• EXERCISE DETAILS: The lines below may contain the word "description". Please count those that do and give the number alone.

◇ ◇ ◇ ◇ ◇

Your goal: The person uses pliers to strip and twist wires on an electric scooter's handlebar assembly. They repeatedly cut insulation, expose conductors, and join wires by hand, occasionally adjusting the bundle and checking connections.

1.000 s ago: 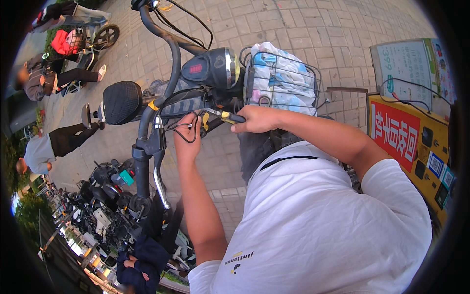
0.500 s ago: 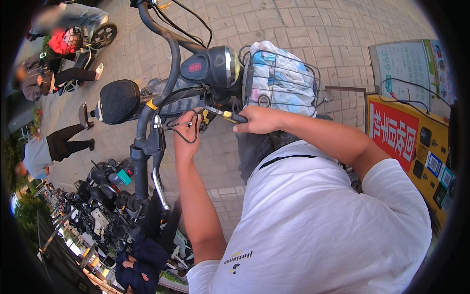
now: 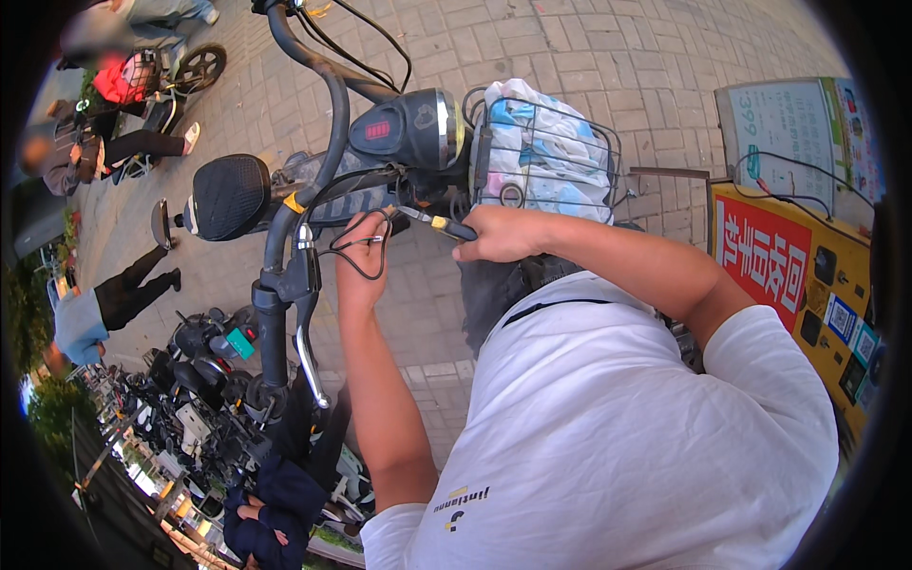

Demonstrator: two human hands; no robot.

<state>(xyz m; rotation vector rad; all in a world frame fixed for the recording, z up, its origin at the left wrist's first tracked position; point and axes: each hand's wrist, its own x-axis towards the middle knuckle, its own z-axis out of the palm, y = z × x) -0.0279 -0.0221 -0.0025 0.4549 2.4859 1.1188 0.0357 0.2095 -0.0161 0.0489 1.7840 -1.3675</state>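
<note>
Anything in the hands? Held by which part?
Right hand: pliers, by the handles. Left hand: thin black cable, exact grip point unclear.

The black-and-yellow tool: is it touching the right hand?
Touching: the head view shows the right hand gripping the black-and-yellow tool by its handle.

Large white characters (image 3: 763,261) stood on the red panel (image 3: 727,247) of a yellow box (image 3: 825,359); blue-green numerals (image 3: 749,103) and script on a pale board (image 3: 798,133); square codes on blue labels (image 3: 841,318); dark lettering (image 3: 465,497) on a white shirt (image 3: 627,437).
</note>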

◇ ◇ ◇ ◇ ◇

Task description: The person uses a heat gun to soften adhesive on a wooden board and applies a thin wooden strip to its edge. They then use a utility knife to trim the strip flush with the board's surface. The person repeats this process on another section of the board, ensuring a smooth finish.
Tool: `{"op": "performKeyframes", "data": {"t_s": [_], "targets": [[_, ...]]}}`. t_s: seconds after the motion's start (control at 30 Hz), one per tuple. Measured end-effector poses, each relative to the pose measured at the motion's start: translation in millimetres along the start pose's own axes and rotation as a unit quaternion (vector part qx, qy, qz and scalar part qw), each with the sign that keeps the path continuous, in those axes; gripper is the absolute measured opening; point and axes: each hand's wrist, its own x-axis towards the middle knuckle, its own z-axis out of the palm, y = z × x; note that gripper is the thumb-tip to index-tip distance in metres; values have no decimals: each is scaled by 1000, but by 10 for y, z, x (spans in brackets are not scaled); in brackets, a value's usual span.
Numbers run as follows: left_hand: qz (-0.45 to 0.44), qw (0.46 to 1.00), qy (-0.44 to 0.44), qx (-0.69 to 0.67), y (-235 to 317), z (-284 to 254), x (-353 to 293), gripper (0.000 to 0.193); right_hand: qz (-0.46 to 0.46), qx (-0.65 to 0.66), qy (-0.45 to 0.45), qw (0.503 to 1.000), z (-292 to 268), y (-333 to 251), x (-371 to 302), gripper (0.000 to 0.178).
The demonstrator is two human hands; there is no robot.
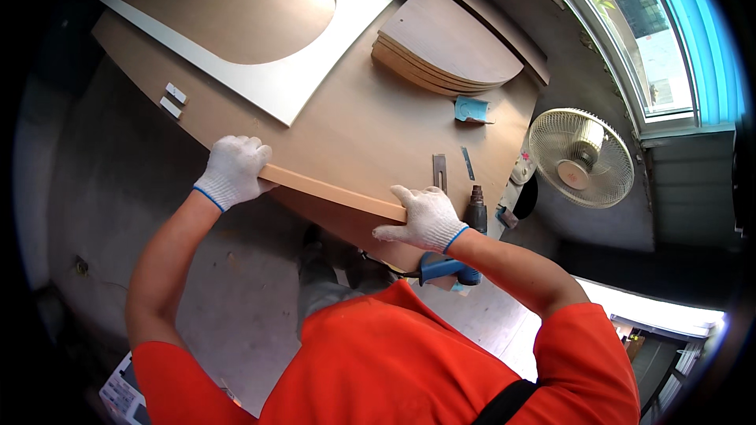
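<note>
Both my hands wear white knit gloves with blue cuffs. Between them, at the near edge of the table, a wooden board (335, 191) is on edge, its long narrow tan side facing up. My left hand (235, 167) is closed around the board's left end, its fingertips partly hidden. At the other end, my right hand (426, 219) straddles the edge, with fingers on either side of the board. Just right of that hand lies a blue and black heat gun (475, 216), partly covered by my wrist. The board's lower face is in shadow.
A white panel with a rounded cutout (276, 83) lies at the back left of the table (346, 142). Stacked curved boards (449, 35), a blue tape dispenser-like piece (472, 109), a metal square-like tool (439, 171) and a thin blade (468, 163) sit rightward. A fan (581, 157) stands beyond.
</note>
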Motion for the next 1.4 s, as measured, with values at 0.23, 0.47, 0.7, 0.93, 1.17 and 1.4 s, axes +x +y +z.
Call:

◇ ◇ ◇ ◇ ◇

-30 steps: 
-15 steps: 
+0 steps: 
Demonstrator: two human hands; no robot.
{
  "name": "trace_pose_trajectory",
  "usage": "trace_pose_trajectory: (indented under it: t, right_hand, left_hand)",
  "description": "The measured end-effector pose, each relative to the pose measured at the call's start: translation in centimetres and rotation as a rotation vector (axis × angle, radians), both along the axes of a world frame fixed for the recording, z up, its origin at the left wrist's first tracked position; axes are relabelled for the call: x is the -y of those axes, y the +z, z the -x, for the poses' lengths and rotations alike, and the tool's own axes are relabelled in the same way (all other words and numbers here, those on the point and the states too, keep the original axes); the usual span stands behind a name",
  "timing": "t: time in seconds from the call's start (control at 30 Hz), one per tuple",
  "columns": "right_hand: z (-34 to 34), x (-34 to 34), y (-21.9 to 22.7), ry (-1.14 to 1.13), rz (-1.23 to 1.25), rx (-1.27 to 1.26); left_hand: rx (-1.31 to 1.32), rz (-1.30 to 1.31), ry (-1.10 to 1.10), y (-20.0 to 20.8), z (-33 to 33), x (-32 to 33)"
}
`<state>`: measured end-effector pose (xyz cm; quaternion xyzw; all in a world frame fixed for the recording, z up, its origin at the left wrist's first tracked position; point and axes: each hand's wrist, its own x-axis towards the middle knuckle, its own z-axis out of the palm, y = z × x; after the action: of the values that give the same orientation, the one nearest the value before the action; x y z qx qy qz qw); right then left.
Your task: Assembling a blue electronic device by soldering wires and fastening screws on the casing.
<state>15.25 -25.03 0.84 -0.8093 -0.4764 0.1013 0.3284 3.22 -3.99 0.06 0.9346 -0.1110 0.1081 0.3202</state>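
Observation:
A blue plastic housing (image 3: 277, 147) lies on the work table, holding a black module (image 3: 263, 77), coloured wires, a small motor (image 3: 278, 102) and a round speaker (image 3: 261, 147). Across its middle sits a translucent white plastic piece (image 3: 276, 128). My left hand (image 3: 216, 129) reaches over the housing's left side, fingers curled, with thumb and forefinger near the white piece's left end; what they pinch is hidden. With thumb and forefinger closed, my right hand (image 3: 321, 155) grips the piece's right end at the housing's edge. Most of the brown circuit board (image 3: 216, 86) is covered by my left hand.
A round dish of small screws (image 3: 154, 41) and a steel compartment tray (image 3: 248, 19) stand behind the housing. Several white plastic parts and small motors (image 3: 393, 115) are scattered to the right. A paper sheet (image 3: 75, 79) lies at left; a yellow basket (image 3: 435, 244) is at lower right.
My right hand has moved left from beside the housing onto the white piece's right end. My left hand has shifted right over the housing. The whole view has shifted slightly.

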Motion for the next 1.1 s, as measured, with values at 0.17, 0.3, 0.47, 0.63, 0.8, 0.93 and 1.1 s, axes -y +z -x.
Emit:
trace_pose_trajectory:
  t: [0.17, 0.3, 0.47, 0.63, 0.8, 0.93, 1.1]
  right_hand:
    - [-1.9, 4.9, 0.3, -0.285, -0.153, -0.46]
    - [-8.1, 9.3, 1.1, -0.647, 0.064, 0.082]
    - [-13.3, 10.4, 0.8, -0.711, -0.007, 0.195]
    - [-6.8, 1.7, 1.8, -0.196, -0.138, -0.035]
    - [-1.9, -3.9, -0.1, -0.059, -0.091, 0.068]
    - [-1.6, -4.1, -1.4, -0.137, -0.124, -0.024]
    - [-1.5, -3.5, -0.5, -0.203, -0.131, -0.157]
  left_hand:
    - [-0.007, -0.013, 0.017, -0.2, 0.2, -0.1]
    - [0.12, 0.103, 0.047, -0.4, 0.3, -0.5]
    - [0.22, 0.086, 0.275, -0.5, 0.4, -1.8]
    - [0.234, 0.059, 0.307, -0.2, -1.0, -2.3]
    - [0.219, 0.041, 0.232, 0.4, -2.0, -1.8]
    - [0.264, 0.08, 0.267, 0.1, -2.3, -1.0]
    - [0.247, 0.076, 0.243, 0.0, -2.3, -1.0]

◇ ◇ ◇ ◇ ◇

• WRITTEN RESPONSE: 2